The benefits that have been authorized by the CARES Act for federal student loan borrowers. The CARES Act authorizes most importantly and most prominently, the automatic suspension of principal and interest payments on federally held loans from the period of March 13 until September 30, 2020. That means that federal student loan borrowers will not have to worry about making payments during this broad economic impact of the pandemic.
Additionally, the interest rate on these loans has been set to zero. So no interest will accrue during this period. And in addition, if there is an interest that is on the balance of the account, even before March 13, that interest will not capitalize at the end of the suspension period.
Thereby, borrows may not be surprised by an increased monthly payment amount at the end of the suspension period because of interest capitalization. Suspended payments during this period are not considered as missed payments. Borrowers are not subjected to delinquency or collection efforts. And payments are reported to credit bureaus as fulfilled payments.
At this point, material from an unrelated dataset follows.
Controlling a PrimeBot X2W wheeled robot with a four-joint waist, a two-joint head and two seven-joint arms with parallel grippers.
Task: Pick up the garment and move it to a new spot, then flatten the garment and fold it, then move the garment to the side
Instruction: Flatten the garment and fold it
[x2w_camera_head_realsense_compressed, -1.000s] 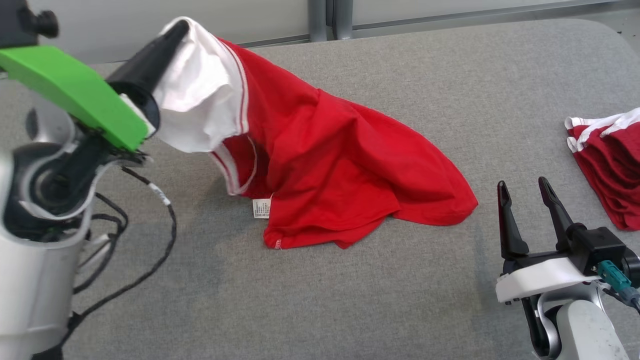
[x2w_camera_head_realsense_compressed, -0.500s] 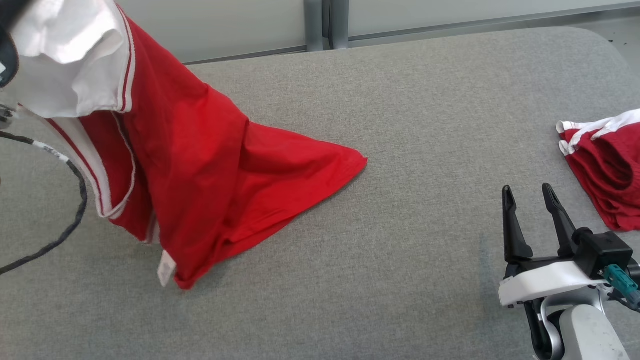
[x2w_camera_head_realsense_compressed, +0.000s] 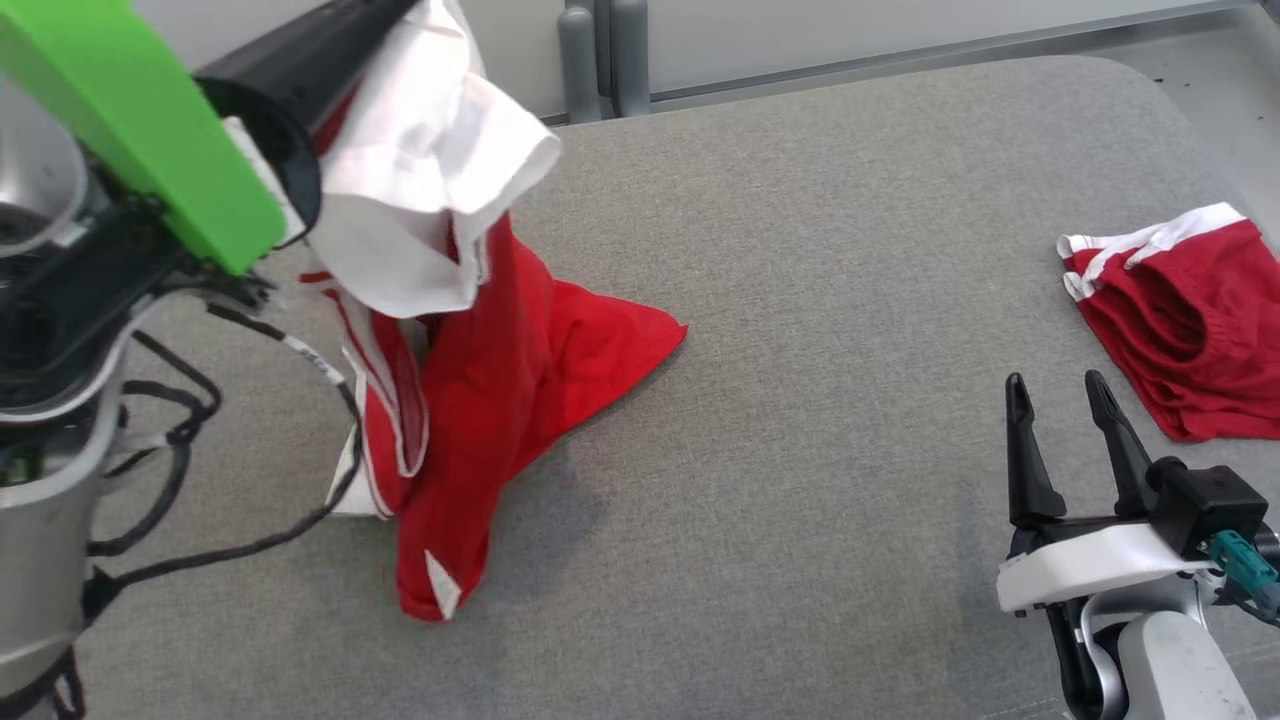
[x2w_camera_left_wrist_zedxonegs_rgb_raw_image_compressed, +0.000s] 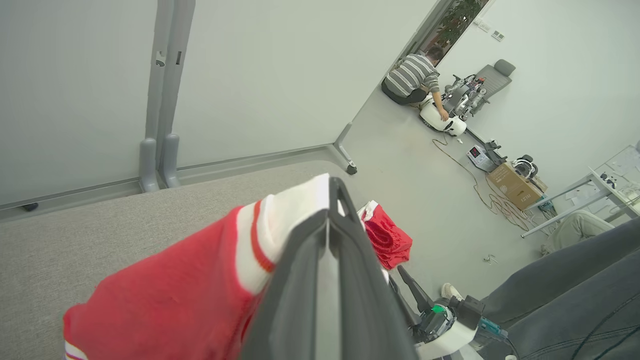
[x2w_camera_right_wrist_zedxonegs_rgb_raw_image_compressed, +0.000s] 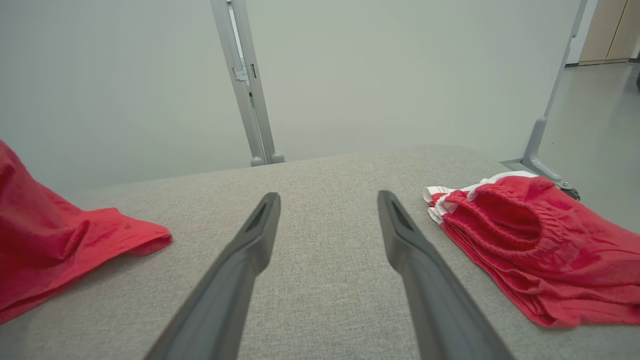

This in particular is important for borrowers who might be in the defaulted loan portfolio, who are engaged in loan rehabilitation with the objective of regaining eligibility for federal Title 4 student loan assistance. But also for loan rehabilitation to remove a loan out of default at the end of the loan rehabilitation.
Additionally, suspended payments will count toward loan forgiveness programs. Most commonly in the public service loan forgiveness program. That means for PSLF borrowers who are aiming for forgiveness under PSLF, payments that would have otherwise been made during the suspension period will take forward toward that 120 months of payments that are required for PSLF forgiveness.
For student loan borrowers, I urge you to take advantage of the resources available to assist you during the pandemic. The Bureau and Department of Education, Federal Student Aid has many resources available online that are regularly updated. If you have questions about your options, don’t hesitate to contact your servicer or the financial aid office at your school. Remember benefits under the CARES Act are free. There is no charge to access.